***** Provided material *****
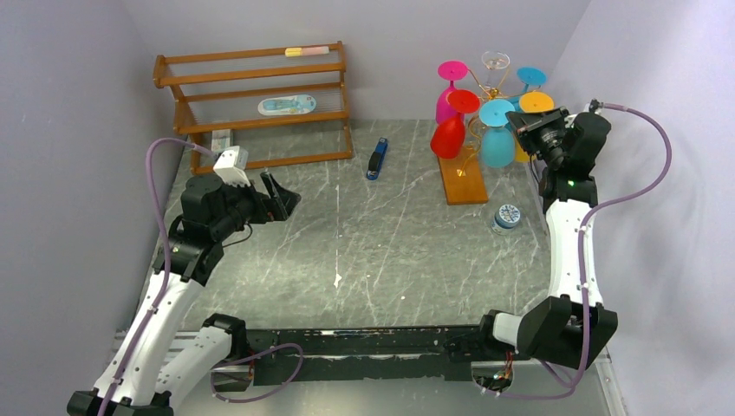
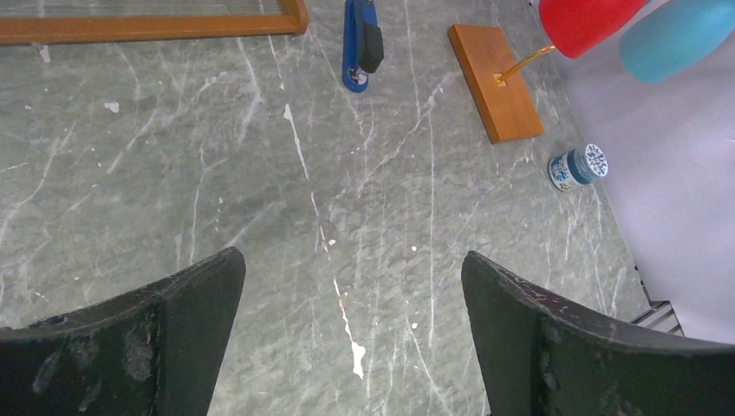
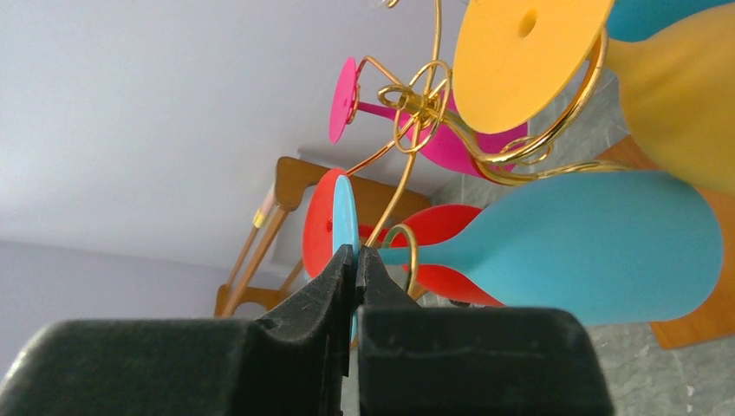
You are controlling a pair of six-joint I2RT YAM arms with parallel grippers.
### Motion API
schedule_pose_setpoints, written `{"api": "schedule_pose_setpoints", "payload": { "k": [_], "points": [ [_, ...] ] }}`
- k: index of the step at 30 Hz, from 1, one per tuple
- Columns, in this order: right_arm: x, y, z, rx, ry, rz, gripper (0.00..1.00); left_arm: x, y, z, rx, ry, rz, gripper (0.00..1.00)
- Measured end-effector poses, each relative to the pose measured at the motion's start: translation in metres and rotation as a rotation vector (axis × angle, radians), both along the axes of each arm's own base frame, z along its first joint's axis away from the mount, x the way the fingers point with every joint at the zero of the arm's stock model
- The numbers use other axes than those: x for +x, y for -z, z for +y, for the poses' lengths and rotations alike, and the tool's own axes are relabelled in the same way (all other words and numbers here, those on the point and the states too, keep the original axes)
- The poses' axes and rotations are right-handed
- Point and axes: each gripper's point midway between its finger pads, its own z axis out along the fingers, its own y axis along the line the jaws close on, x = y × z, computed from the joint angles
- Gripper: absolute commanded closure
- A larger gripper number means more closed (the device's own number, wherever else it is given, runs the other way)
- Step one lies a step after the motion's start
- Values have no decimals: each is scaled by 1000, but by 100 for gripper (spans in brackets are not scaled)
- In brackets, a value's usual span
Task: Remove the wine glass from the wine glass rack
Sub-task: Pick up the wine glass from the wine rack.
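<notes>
The right gripper [image 3: 355,254] is clenched on the round foot of a light blue wine glass [image 3: 589,234] hanging bowl-down on the gold wire rack [image 1: 464,179], while the left gripper [image 2: 349,260] hangs wide open above the table [image 2: 173,173].

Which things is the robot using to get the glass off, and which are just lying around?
For the job: light blue wine glass, its foot pinched in the right gripper; wine glass rack it hangs on.

Just lying about: wooden shelf; blue stapler; little blue-and-white jar; left gripper, open and empty.
</notes>
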Motion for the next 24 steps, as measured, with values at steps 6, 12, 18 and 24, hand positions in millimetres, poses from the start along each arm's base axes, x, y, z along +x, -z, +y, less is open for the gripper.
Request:
{"api": "schedule_pose_setpoints", "payload": {
  "k": [6,12,18,24],
  "points": [
    [-6,-6,5,30,-12,-3,100,-2,0,-4,-19,15,13,0],
    [-10,-5,6,57,-13,10,100,-4,7,-8,-47,27,25,0],
    [-17,-4,18,96,-67,15,100,-12,28,-7,-54,22,74,0],
    [-18,-1,17,93,-66,25,100,-14,21,-3,-30,25,25,0]
  ]
}}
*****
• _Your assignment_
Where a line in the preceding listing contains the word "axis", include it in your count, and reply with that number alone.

• _Response to this exercise_
2